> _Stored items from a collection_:
*** Block opens ***
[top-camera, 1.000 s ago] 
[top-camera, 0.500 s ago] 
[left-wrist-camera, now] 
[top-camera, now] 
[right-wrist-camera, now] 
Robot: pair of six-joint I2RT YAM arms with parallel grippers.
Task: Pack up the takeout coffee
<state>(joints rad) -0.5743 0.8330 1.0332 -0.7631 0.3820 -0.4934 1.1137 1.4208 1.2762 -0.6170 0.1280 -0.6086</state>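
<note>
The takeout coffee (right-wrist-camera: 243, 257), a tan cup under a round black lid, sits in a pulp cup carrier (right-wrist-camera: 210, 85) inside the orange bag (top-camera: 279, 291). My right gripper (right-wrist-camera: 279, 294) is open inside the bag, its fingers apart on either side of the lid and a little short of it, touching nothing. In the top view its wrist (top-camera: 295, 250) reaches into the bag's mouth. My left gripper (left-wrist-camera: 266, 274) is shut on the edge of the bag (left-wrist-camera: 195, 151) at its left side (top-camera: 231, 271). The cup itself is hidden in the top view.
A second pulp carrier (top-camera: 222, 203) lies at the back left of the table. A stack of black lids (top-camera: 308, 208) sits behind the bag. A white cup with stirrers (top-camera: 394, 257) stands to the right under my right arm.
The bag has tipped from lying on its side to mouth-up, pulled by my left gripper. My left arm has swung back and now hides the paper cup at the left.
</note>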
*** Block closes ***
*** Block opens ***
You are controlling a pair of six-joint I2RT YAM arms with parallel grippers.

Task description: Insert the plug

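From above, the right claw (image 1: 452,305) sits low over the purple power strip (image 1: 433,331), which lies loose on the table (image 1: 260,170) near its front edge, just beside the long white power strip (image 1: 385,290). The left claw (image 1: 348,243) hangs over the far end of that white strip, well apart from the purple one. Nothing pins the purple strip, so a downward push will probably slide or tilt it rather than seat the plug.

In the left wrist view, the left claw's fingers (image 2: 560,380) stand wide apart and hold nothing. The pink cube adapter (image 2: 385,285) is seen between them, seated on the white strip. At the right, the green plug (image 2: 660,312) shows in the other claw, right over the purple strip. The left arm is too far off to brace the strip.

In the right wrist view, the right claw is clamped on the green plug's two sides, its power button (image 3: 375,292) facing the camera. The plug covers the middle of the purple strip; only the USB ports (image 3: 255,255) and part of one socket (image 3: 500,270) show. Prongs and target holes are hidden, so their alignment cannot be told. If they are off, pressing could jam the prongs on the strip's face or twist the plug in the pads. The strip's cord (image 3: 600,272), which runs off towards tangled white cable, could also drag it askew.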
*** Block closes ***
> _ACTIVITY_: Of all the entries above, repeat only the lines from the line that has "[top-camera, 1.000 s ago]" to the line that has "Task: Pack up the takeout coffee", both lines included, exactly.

> _EXERCISE OUTPUT_:
[top-camera, 1.000 s ago] 
[top-camera, 0.500 s ago] 
[left-wrist-camera, now] 
[top-camera, now] 
[right-wrist-camera, now] 
Robot: pair of six-joint I2RT YAM arms with parallel grippers.
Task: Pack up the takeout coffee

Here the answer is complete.